This is not how it can be done in Oracle. You can for example rewrite your query this way:
SELECT p.pm_oid , p.item_name
FROM prism_item_hierarchy p
WHERE
(search_type='id' AND (p.pm_oid LIKE '%'||search_text||'%'))
OR (search_type='name' AND ( Lower(p.item_name ) LIKE '%'||search_text||'%'))
OR (search_type NOT IN ('id', 'name') AND (p.item_number LIKE '%'||search_text ))

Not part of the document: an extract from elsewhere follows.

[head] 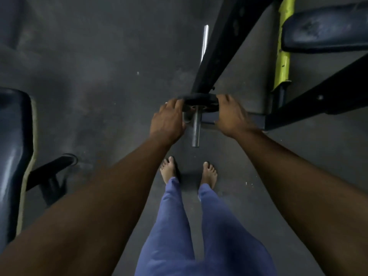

What I had done here: I formulated a conventional logical expression of what you formulated with the CASE-WHEN-THEN
construct. in the WHERE
clause, the CASE-WHEN-THEN can't be used the way you did it - it returns some kind of value, and you didn't do anything with that, that is why you got the "missing keyword" error...
With that in mind, you could do it this way, defining and using the return value accordingly (Beware though, this is a twisted and ugly approach in this case!):
SELECT p.pm_oid , p.item_name
FROM prism_item_hierarchy p
WHERE
1 = CASE
WHEN search_type='id' AND (p.pm_oid LIKE '%'||search_text||'%') THEN 1
WHEN search_type='name' AND (Lower(p.item_name ) LIKE '%'||search_text||'%') THEN 1
WHEN search_type NOT IN ('name','id') AND (p.item_number LIKE '%'||search_text) THEN 1
ELSE 0
END;
But I think that you should use the IF-THEN-ELSIF-ELSE
construct, and separate the single query into three queries:
IF search_type = 'id' THEN
SELECT p.pm_oid , p.item_name
FROM prism_item_hierarchy p
WHERE p.pm_oid LIKE '%'||search_text||'%'
ELSIF search_type = 'name' THEN
SELECT p.pm_oid , p.item_name
FROM prism_item_hierarchy p
WHERE Lower(p.item_name ) LIKE '%'||search_text||'%'
ELSE
SELECT p.pm_oid , p.item_name
FROM prism_item_hierarchy p
WHERE p.item_number LIKE '%'||search_text
END IF;
This approach, as it uses three different queries is more optimal: the query optimizer will be able to use different profiles for each, so in general, you'll end up with enhanced performance on each.